| Exercise |
Return the data exactly, apart from leaving out the pictures.
=== Recorded information ===
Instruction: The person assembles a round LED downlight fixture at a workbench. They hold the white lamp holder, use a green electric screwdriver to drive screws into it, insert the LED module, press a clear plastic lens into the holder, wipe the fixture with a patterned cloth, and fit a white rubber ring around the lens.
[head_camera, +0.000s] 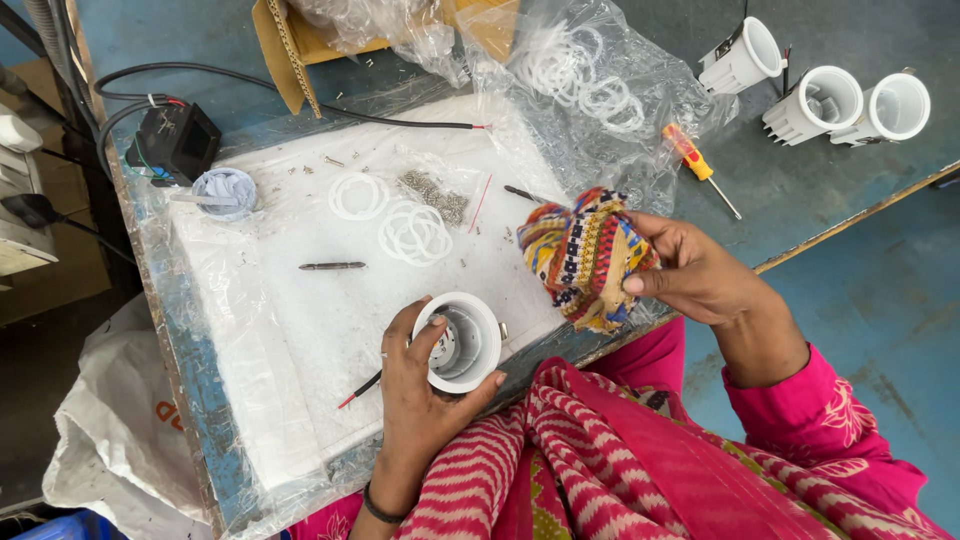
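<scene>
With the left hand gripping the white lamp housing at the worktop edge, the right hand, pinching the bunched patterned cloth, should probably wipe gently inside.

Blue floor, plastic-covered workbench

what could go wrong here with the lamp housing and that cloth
The left hand holds the white housing at the table's front edge; a slip could drop it into the lap. The patterned cloth in the right hand might sweep the small screws or white rings away.
</scene>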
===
| Task solution |
Instruction: The person assembles a round LED downlight fixture at a workbench. They hold the white lamp holder, use a green electric screwdriver to drive screws into it, insert the LED module, press a clear plastic lens into the holder, wipe the fixture with a patterned cloth, and fit a white rubber ring around the lens.
[head_camera, +0.000s] 
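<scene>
With the left hand gripping the white lamp housing at the worktop edge, the right hand, pinching the bunched patterned cloth, should probably wipe gently inside.

Blue floor, plastic-covered workbench

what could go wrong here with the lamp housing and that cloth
The left hand holds the white housing at the table's front edge; a slip could drop it into the lap. The patterned cloth in the right hand might sweep the small screws or white rings away.
</scene>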

No additional work remains on the exercise.